A year earlier, she married James O’Beirne, then a captain in the U.S. Army,  in a ceremony at St. Mary’s, Rowan said.

Then they moved to different places in California, Germany and eventually ended up back in Washington, D.C., where he worked at the Pentagon, she added.

Over the ensuing years, O’Beirne worked as the deputy assistant secretary for legislative affairs at the Department of Health and Human Services and as the deputy director of domestic policy studies at the Heritage Foundation.

Beginning in 1995, she spent 11 years as the Washington editor at the National Review, a conservative magazine founded by William F. Buckley.

“Tough and cheeky on television but spiritual and kind to those who knew her well,”  Robert Acosta, a national reporter at the Washington Post and a former Washington editor at the National Review, said in a tribute on the publication’s website. “A Beltway insider, to be sure, but a flinty conservative outsider at heart.”

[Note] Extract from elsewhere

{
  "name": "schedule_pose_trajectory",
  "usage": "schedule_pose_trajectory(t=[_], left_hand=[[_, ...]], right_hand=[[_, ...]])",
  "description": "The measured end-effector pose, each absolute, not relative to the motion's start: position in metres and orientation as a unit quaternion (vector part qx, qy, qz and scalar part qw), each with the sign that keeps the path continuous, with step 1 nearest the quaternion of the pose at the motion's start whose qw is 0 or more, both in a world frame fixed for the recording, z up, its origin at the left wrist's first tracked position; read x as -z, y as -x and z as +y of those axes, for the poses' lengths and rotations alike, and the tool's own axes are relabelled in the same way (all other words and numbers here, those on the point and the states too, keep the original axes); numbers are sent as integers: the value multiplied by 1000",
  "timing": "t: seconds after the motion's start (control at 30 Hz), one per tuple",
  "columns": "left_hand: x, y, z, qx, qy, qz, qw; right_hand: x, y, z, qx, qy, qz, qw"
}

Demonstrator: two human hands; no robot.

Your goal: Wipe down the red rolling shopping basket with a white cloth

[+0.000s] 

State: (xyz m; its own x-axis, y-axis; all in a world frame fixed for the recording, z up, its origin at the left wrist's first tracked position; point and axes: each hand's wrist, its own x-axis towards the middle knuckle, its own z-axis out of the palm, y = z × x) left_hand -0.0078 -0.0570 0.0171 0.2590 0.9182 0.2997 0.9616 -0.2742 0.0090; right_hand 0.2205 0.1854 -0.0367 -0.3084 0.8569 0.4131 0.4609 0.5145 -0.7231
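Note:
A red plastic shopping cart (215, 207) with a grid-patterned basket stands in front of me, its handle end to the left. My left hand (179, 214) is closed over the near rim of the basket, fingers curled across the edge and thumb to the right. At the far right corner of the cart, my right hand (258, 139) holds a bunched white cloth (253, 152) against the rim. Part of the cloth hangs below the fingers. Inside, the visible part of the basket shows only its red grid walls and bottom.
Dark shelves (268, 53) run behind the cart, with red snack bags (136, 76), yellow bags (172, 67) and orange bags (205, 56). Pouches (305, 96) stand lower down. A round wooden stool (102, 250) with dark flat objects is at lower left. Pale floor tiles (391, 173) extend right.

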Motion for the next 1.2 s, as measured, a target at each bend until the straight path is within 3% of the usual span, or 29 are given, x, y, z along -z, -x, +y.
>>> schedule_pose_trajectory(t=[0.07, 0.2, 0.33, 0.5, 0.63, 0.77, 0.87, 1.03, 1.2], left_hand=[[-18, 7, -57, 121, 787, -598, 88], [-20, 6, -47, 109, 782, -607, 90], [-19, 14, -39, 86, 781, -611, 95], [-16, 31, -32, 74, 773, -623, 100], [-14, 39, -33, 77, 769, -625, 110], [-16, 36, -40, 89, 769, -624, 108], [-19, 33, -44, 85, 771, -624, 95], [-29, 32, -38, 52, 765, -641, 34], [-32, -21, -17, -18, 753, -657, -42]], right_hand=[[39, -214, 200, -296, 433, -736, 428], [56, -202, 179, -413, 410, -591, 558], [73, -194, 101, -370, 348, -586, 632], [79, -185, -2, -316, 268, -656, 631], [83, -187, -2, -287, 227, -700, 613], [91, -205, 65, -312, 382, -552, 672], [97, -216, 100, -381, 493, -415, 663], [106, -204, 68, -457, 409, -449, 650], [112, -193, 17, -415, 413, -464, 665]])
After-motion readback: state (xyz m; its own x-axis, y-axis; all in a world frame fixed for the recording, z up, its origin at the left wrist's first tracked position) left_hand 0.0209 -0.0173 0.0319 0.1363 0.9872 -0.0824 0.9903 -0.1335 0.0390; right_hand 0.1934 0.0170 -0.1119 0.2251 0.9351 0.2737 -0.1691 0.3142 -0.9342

In 2006, she published the provocative book “Women Who Make the World Worse: And How Their Radical Feminist Assault Is Ruining Our Families, Military, Schools and Sports.”

O’Beirne “faults those feminists who believe that a hostile patriarchy reigns and that women remain its helpless victims,” according to a description of the book on Amazon. “Their agenda is not profemale; it’s merely antimale.”

For the last few years, O’Beirne was doing political consulting, Rowan said.

She died of cancer in a Washington hospital.

She is survived by her husband; their two sons, Philip O’Beirne and John O’Beirne; three sisters, Mary Ann Rowan, Virginia Rowell and Rosemary Walsh; and four grandchildren.

“She was quite a woman,” Rowan said. “She was fun and we’re going to miss her.”